(WORK REQUIRED) The answer is to be the lines of the material from its start through the line containing "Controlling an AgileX", each copied exactly; no pictures.

================================

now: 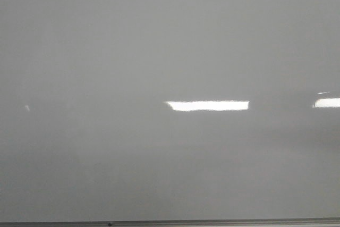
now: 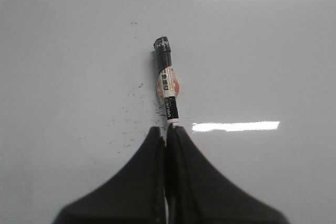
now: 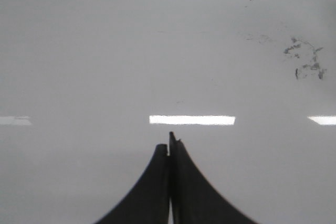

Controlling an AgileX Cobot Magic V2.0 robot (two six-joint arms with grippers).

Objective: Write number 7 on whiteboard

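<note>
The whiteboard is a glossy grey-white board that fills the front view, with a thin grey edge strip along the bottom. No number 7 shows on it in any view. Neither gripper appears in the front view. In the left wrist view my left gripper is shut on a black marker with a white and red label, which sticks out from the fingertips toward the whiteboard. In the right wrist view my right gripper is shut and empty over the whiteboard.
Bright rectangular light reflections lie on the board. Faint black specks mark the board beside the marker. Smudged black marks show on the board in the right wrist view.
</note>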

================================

(YOUR SOLUTION)
now: 
now: 
now: 

Controlling an AgileX Cobot Magic V2.0 robot (two six-joint arms with grippers).

No further output is given for this exercise.